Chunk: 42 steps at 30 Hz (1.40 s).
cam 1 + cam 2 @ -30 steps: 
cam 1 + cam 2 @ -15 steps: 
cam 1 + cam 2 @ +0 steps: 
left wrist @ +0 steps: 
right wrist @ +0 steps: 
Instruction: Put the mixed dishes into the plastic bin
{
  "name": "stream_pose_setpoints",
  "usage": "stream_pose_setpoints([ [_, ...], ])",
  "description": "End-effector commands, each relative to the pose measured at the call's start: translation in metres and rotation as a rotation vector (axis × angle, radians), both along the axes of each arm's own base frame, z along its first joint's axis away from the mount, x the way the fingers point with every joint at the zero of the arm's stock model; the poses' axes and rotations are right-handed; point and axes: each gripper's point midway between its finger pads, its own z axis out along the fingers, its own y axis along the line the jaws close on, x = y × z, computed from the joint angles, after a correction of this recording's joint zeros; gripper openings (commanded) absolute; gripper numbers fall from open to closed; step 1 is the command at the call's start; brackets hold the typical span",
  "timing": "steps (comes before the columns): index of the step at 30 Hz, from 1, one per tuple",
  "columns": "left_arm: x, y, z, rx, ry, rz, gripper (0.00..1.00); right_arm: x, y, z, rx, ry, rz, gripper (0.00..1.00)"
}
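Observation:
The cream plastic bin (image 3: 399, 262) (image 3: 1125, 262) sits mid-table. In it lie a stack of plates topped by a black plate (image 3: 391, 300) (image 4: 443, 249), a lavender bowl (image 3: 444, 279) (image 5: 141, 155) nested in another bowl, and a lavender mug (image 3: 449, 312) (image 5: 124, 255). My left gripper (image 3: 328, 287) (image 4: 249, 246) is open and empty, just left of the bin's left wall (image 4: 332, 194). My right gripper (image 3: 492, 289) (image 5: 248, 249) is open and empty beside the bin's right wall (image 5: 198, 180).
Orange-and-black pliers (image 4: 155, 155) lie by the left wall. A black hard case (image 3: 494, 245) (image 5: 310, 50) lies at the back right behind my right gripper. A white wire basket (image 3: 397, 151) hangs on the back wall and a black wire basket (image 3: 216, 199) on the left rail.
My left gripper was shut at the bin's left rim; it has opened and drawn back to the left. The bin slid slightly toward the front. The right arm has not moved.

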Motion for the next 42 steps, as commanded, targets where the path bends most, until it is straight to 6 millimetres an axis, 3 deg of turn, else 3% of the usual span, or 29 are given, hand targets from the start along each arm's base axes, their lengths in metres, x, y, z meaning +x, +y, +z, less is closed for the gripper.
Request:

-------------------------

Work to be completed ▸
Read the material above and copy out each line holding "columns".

Output ▸
  "timing": "steps (comes before the columns): index of the step at 30 Hz, from 1, one per tuple",
  "columns": "left_arm: x, y, z, rx, ry, rz, gripper (0.00..1.00); right_arm: x, y, z, rx, ry, rz, gripper (0.00..1.00)"

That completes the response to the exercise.